Trump Chides McConnell, Accuses GOP Leader of 'Folding' to Democrats in Debt Ceiling Debacle

© REUTERS / Dustin ChambersFormer U.S. President Donald Trump attends a rally in Perry, Georgia, U.S. September 25, 2021
Former U.S. President Donald Trump attends a rally in Perry, Georgia, U.S. September 25, 2021 - Sputnik International, 1920, 07.10.2021
As US default fears become more realistic, Senate Minority Leader Mitch McConnell (R-KY) has presented Democrats with an offer that would offset debt ceiling concerns until the end of the year. Despite the offer, McConnell has maintained that Democrats will have to unilaterally pass the measure via reconciliation.
Former US President Donald Trump publicly chided the Senate minority leader after catching wind of the GOP politician's proposed compromise with Senate Democrats to avoid a default.
"Looks like Mitch McConnell is folding to the Democrats, again," Trump remarked in a brief statement on his website. "He’s got all of the cards with the debt ceiling, it’s time to play the hand. Don’t let them destroy our Country!”
Trump, who repeatedly critiques McConnell's fitness as the current GOP leader, asserted last month that the debt ceiling is "the only powerful tool that Republicans have to negotiate with" in the US Senate, which is made up of 50 Democrats and 50 Republicans.
The 45th US president added that GOP lawmakers who did not weaponize the issue of the debt ceiling "would be both foolish and unpatriotic."
Though McConnell appeared to diverge from his initial stonewalling, the GOP leader's rhetoric appeared unchanged from his Monday issuance, in which he suggested US President Joe Biden and other Democrats had been "sleepwalking toward significant and avoidable danger."

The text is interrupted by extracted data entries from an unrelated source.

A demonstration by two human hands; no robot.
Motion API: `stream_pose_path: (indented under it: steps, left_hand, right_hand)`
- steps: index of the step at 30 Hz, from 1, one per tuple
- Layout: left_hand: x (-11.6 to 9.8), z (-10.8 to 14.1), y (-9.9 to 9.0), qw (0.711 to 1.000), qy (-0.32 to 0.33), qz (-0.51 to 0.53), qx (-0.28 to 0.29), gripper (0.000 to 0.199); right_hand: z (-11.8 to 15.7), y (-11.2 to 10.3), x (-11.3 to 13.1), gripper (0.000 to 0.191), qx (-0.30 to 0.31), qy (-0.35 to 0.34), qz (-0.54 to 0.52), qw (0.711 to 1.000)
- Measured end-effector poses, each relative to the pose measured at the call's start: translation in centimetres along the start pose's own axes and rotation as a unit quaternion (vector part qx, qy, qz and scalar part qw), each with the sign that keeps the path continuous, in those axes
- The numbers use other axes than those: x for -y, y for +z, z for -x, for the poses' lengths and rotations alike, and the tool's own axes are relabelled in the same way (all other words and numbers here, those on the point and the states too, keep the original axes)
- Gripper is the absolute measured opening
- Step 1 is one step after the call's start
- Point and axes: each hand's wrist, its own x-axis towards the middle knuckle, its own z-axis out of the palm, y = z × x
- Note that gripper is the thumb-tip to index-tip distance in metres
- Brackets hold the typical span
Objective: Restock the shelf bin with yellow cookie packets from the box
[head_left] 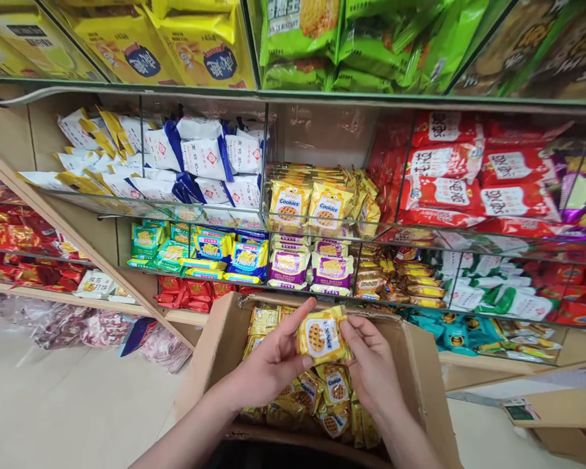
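A yellow cookie packet (322, 335) is turned sideways above an open cardboard box. Its right end is pinched between the thumb and fingers of my right hand (371, 358). At the packet's left side is my left hand (273, 358), with the index finger stretched out and the thumb apart from it, near the lower left corner. The cardboard box (422, 371) holds many similar yellow cookie packets (336, 384), lying loosely at several angles. On the shelf ahead, matching cookie packets (289, 203) stand in rows behind a clear front strip.
Glass-divided shelves rise behind the box. White packs (202, 158) are left of the cookies and red packs (444, 163) right. Purple packets (289, 266) sit below. A clear shelf strip (317, 225) runs across. Bagged goods (92, 326) lie on the left floor.
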Motion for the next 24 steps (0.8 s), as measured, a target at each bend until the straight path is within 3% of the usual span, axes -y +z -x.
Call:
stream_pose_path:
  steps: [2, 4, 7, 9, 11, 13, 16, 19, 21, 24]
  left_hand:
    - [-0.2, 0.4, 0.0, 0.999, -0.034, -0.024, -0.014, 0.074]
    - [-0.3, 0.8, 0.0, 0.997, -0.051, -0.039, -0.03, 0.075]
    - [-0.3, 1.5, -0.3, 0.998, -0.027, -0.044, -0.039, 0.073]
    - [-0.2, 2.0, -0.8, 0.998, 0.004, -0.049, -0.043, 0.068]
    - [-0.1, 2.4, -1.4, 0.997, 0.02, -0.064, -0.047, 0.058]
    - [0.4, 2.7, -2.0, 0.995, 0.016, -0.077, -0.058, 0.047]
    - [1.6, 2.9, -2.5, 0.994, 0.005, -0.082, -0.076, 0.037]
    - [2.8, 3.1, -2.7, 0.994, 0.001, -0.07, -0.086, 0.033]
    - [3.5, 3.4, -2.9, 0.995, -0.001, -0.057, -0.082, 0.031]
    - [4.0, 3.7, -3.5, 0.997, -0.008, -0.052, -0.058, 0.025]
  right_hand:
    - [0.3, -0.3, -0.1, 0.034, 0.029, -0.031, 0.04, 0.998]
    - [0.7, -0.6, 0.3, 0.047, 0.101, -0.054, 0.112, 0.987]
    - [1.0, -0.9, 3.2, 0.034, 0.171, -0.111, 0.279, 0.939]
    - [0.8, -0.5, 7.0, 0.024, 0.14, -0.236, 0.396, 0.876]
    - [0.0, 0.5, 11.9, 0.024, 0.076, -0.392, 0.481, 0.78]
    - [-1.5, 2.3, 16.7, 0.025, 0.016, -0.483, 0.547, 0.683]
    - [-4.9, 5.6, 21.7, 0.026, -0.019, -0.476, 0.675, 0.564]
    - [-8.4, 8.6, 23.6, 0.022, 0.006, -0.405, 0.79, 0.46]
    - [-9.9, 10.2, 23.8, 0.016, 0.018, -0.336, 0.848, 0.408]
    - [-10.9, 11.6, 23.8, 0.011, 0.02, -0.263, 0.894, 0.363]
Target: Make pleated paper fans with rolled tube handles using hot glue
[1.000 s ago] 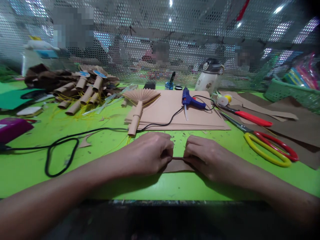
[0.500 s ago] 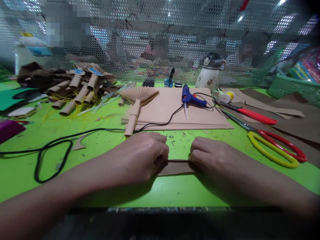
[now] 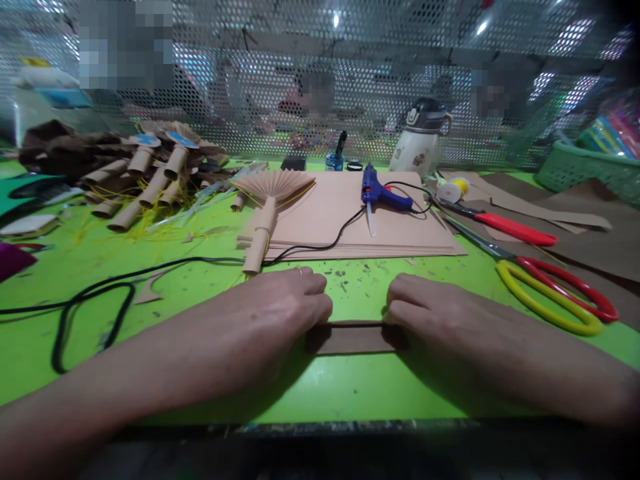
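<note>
A narrow brown paper strip (image 3: 353, 339) with a folded upper edge lies on the green table near its front edge. My left hand (image 3: 285, 303) has its curled fingers on the strip's left end, and my right hand (image 3: 425, 307) grips the right end in the same way. Both thumbs are mostly hidden. Behind my hands, a pleated paper fan on a rolled paper handle (image 3: 261, 233) leans on a stack of tan paper sheets (image 3: 320, 227). The blue glue gun (image 3: 383, 195) rests on that stack.
Large scissors (image 3: 550, 293) with red and yellow handles lie right of my hands. A black cord (image 3: 165, 267) runs across the left side. Rolled paper tubes (image 3: 145, 193) are piled at the back left. A white flask (image 3: 415, 147) and a green basket (image 3: 575, 167) stand behind.
My hands have moved slightly apart along the strip, and more of it shows between them. The view has shifted a little.
</note>
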Available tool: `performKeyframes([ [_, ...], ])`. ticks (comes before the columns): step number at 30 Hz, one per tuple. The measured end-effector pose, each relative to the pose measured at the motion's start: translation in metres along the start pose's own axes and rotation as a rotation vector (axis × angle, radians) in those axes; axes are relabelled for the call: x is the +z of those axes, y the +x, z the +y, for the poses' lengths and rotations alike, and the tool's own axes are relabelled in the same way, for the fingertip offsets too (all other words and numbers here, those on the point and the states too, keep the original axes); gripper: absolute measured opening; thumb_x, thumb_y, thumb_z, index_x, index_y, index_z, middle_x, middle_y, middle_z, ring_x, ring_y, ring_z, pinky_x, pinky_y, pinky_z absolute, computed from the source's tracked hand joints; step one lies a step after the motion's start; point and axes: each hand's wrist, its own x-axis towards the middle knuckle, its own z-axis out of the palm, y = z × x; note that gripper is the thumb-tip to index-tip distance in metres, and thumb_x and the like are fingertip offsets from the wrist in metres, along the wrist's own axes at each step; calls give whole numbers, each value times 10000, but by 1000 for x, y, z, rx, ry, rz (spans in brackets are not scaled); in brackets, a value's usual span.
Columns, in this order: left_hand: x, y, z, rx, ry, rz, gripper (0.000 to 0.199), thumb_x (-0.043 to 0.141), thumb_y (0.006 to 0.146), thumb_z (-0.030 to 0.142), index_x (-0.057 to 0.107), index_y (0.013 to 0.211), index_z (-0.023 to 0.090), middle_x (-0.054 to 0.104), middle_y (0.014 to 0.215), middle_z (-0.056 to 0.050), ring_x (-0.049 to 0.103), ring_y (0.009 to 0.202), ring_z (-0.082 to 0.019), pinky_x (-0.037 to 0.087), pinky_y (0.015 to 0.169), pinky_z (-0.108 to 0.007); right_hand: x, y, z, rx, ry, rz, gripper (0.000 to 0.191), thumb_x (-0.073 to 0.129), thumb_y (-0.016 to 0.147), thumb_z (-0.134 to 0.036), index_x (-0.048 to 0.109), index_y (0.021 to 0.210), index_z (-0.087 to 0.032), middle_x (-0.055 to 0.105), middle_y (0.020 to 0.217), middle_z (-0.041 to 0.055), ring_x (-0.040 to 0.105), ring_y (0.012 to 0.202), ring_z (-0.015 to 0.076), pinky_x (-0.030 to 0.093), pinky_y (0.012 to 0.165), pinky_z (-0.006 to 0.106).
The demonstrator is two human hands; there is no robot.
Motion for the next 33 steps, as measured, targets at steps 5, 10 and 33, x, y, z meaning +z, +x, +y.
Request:
performKeyframes([
  [5,-11,3,3,-9,47,-81,180,507,889,162,647,782,197,594,815,-33,516,699,-154,389,656,-285,2,2,1,-29,-11,103,112,558,878,-97,583,806,-179,541,801,22,427,638,132,292,571,288],
  [10,-23,16,3,-113,-213,-104,254,572,769,171,720,974,203,687,870,-22,600,787,-177,432,666,-242,1,7,-4,-34,-46,155,120,533,869,-67,596,819,-157,521,796,38,409,661,145,292,562,282],
  [33,-6,26,0,-365,-498,-128,293,522,892,358,618,704,155,475,574,43,384,535,-95,279,494,-215,-1,18,-10,-143,-27,413,185,490,911,-67,660,847,-100,584,837,104,483,750,187,405,631,317],
])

"This will moot Democrats’ excuses about the time crunch they created and give the unified Democratic government more than enough time to pass standalone debt limit legislation through reconciliation," the GOP leader said on Wednesday.

US Treasury Secretary Janet Yellen has warned that unless Congress acts to raise or suspend the debt limit, the US Treasury will likely exhaust its "extraordinary measures" by October 18. Officials fear that a US default on its loans would trigger a wave of economic horrors, including adjusted or delayed Medicare and Social Security payments, and higher interest rates on auto and home loans, as well as on credit cards.
As of this article's publication, Senate Democrats have signaled that they intend to accept McConnell's offer to delay.
At the same time, White House Press Secretary Jen Psaki informed reporters that Biden would rather continue to push for raising the debt ceiling, rather than relying on "uncertainty."

"If we're looking at the best options, why kick the can down the road a couple more weeks?" Psaki remarked, emphasizing that "no formal offer has been made" in the legislative chamber.

"A press release is not a formal offer," she stated.